Rep. David Jolly (R-Fla.) has stopped personally asking donors to contribute to his 2016 Senate campaign. He wants to focus his time on more important tasks (although his campaign team will still be hitting people up).
The congressman, currently serving his first full term, is also preparing legislation to give his fellow lawmakers a similar break. He plans to introduce the bill next week.
Members of Congress have long bemoaned how much time they spend raising money for election campaigns. The parties have urged their congressional members to dedicate about half their working hours to fundraising activities. Rep. Steve Israel (D-N.Y.), who is not running for re-election this year, confessed in a recent New York Times op-ed that he’d spent 4,200 hours making fundraising calls since the Supreme Court’s 2010 Citizens United decision opened the floodgates for corporate campaign cash. Like Israel, many other retiring lawmakers have declared themselves sick and tired of the nonstop money race.
“We can’t have a part-time Congress in a full-time world,” Jolly told National Journal in an interview published Tuesday.
His proposed STOP Act would bar elected federal officials from directly soliciting campaign contributions. “Penalties range from paying fines for civil offenses to up to 5 years in prison for more serious criminal offenses,” reads a summary of the bill provided by Jolly’s office.
Public Citizen, a group that has long argued for campaign finance reform, welcomed Jolly’s legislation and expressed hope that lawmakers would eventually tackle more sweeping changes.
“Jolly’s STOP Act could come at no better time,” said Craig Holman, Public Citizen’s government affairs lobbyist. “With the rapidly escalating costs of campaigns in the wake of Citizens United, candidates are spending huge swaths of their time fundraising. This is an untenable distraction away from lawmaking and it must be reined in.”
But, he added, lawmakers should also “work to get reasonable limits restored on outside groups that operate in concert with those candidates and lawmakers.”
The reach of Jolly’s legislation would be relatively limited.
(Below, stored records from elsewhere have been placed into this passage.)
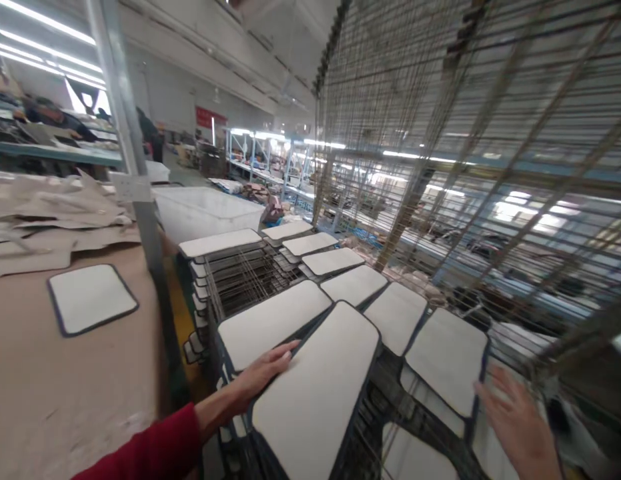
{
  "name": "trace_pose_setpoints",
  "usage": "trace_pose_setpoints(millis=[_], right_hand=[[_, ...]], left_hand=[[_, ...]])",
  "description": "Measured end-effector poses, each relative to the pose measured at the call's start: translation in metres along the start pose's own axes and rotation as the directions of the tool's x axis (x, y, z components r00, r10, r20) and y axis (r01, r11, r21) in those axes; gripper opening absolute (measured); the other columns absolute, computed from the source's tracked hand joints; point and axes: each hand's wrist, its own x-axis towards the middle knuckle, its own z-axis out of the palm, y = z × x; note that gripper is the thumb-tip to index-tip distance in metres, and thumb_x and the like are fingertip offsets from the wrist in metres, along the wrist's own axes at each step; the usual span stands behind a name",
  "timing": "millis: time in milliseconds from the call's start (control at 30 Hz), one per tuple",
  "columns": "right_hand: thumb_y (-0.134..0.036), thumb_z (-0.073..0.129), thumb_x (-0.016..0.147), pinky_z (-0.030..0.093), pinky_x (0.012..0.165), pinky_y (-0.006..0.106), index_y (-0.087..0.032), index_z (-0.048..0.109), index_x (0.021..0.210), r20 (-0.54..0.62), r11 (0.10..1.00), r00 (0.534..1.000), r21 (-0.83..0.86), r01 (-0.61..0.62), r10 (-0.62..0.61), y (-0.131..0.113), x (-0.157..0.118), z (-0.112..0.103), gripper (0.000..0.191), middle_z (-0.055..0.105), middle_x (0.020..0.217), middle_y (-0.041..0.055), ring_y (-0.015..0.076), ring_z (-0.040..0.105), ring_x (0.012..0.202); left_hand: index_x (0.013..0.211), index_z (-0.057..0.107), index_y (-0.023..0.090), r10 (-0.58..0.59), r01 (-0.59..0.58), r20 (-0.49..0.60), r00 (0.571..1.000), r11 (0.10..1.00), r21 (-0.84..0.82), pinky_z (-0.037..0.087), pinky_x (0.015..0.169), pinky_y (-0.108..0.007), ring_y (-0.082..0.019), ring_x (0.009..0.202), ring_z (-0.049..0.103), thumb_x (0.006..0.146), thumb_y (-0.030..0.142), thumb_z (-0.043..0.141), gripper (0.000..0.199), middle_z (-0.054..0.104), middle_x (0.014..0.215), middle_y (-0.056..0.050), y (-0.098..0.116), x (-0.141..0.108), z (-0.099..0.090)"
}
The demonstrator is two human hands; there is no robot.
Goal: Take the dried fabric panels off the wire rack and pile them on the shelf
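A large white panel with dark edging lies at an angle across the front of a wire rack, overlapping its neighbours. At its left edge is my left hand, thumb and fingers closed on the border; the fingertips are partly hidden. My right hand, blurred, is beside the right edge of a smaller white panel, with its fingers stretched out and nothing visible in them. Another white panel lies just beyond my left hand. Several similar panels rest in rows on the wire shelves.
On the left, a brown-topped table bears one dark-edged white piece and piled beige sheets. A metal post stands between table and rack. Raised wire shelves slant overhead at right. A white bin stands behind.
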Motion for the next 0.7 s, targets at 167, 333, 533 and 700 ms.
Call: trace_pose_setpoints(millis=[167,333,533,700], right_hand=[[-0.062,0.056,0.07,0.043,0.097,0.043,-0.018,0.035,0.135,0.416,0.955,0.889,0.289,0.072,-0.193,-0.096,-0.054,0.046,0.081,0.045,0.135,0.0128,0.0275,0.048,0.119],[-0.06,0.061,0.072,0.043,0.095,0.046,-0.015,0.023,0.141,0.699,0.685,0.714,0.496,-0.534,0.05,-0.135,-0.103,0.078,0.09,0.035,0.142,0.0174,0.0299,0.046,0.121],[-0.044,0.078,0.055,0.045,0.096,0.04,-0.016,0.041,0.13,0.717,0.503,0.695,0.583,-0.638,0.05,-0.167,-0.107,0.081,0.088,0.062,0.115,0.0118,0.0275,0.058,0.107],[-0.045,0.075,0.051,0.051,0.088,0.044,-0.022,0.052,0.123,0.57,0.76,0.811,0.469,-0.451,0.13,-0.127,-0.07,0.061,0.08,0.062,0.115,0.0116,0.0333,0.059,0.104]], left_hand=[[0.127,0.051,0.016,0.06,-0.061,-0.024,0.998,0.996,-0.062,0.047,0.062,-0.024,-0.014,0.068,0.062,0.067,0.045,0.074,0.071,0.07,0.093,-0.008,-0.01,0.01,-0.002],[0.127,0.052,0.018,0.192,-0.193,-0.023,0.981,0.977,-0.09,0.047,0.065,-0.023,-0.014,0.072,0.061,0.071,0.041,0.072,0.064,0.069,0.096,-0.006,0.002,-0.014,0.003],[0.131,0.048,0.02,0.241,-0.24,0.007,0.971,0.969,-0.066,0.046,0.072,-0.027,-0.017,0.086,0.06,0.075,0.045,0.068,0.064,0.063,0.111,-0.01,0.021,-0.043,-0.002],[0.128,0.051,0.019,0.288,-0.28,0.073,0.955,0.955,-0.098,0.041,0.093,-0.044,-0.032,0.116,0.05,0.064,0.065,0.065,0.08,0.053,0.129,-0.017,0.056,-0.1,-0.068]])
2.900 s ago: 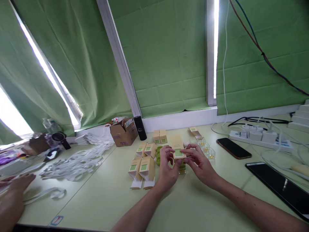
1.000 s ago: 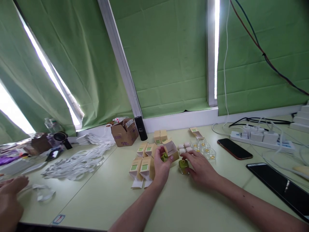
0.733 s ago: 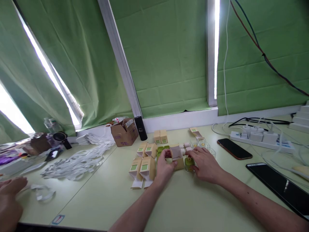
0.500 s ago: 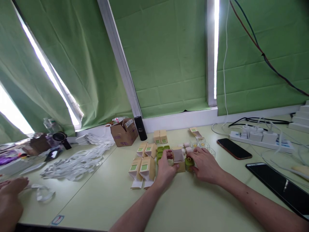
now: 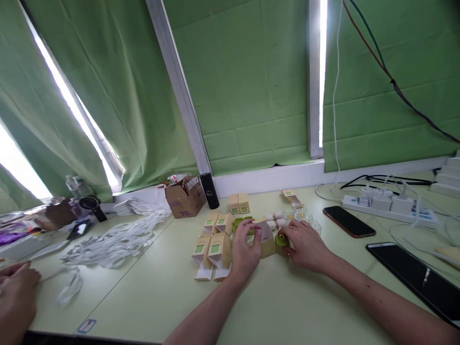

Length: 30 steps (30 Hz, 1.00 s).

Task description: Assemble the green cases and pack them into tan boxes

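Note:
My left hand [image 5: 246, 251] is closed on the left side of a small kraft-paper box [image 5: 268, 247] whose top flap stands open. Right beside it, my right hand [image 5: 309, 247] grips a small green container [image 5: 282, 240] with a round yellowish ring on top. The container is close against the box's right side, and fingers hide part of it. Behind my left hand stand several green containers [image 5: 240, 221]. To the left are several kraft boxes with green labels [image 5: 220, 249], the front ones with white flaps hanging out. White round pieces [image 5: 276, 220] and clear cups [image 5: 300, 214] lie just behind my hands.
Two closed boxes [image 5: 239, 203] stand farther back, near a black cylinder [image 5: 209, 190] and an open carton [image 5: 185, 197]. Phones [image 5: 348, 221] and a power strip [image 5: 390, 207] lie on the right. White ribbons [image 5: 111, 239] and another person's hand [image 5: 17, 292] are on the left.
The kraft box has turned and tilted in my left hand, its flap now angled. My right hand stays by it with the green container. At far left, the other person's hand has shifted with a ribbon.

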Available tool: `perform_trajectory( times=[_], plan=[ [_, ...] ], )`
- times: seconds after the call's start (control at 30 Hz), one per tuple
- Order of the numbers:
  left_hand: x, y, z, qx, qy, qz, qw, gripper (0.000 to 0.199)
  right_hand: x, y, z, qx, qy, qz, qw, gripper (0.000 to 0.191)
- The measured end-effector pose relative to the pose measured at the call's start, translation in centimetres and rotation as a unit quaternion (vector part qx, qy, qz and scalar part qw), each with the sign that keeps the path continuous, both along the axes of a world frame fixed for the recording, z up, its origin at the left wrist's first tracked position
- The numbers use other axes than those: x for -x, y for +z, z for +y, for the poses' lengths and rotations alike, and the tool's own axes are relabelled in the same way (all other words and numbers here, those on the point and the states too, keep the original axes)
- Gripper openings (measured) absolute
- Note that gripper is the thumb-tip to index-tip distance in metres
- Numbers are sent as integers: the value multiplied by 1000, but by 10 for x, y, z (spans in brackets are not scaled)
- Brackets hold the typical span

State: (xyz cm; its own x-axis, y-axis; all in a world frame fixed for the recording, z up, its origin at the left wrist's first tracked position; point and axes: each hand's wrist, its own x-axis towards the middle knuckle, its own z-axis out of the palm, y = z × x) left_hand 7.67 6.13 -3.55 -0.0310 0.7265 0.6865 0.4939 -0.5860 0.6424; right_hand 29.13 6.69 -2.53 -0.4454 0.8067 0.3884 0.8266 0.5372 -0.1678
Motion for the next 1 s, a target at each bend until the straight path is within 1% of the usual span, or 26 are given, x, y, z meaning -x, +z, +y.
perform_trajectory(
  times=[0.1, 0.17, 0.27, 0.33, 0.4, 0.47, 0.53, 0.6, 0.7, 0.87, 0.93, 1.0],
  plan=[
    [2, -5, 4, 17, -4, -9, 1000, 13, -1, 1, 0, -10, 1, 6, 1000, 23],
    [3, -8, 6, 33, -11, -25, 999, 17, -4, 1, 1, -17, -5, 29, 999, 23],
    [2, -8, 6, 60, -11, -55, 997, 26, -9, 0, 5, -28, -16, 128, 991, 26],
    [1, -7, 5, 69, -13, -70, 995, 31, -11, 0, 7, -40, -9, 231, 972, 29],
    [1, -6, 2, 75, -23, -74, 994, 34, -12, 0, 7, -47, 6, 335, 941, 30],
    [0, -5, 0, 82, -39, -73, 993, 38, -10, 1, 4, -33, 18, 418, 907, 34],
    [0, -5, -2, 89, -58, -72, 992, 41, -6, 2, 0, -2, 30, 474, 880, 38],
    [0, -5, -5, 91, -74, -70, 991, 43, -1, 3, -6, 29, 50, 500, 864, 42],
    [-2, -4, -8, 85, -89, -63, 990, 42, 7, 0, -12, 50, 77, 496, 864, 42],
    [-4, 2, -10, 82, -107, -67, 989, 39, 15, -9, -13, 40, 115, 433, 893, 39],
    [-4, 3, -10, 87, -110, -69, 988, 39, 14, -10, -12, 28, 117, 410, 904, 39],
    [-4, 3, -10, 96, -108, -77, 986, 41, 11, -9, -9, 17, 111, 401, 909, 37]
  ],
)
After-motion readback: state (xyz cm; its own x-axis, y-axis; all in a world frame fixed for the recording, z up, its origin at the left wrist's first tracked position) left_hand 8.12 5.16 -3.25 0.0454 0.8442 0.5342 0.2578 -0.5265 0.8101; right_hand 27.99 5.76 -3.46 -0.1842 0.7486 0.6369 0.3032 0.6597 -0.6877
Lawmakers could no longer personally ask potential donors for money; that job would fall to campaign aides or fundraising consultants. But they would still be allowed to attend fundraisers for their own campaigns or for outside groups, such as PACs.
Lauren Passalacqua, press secretary for the Democratic Senatorial Campaign Committee, said Jolly’s bill shows that “Republican candidates are more than happy to sit back and let super PACs do their bidding.”
Jolly is seeking the GOP nomination to run for the Senate seat now held by Republican presidential candidate Marco Rubio.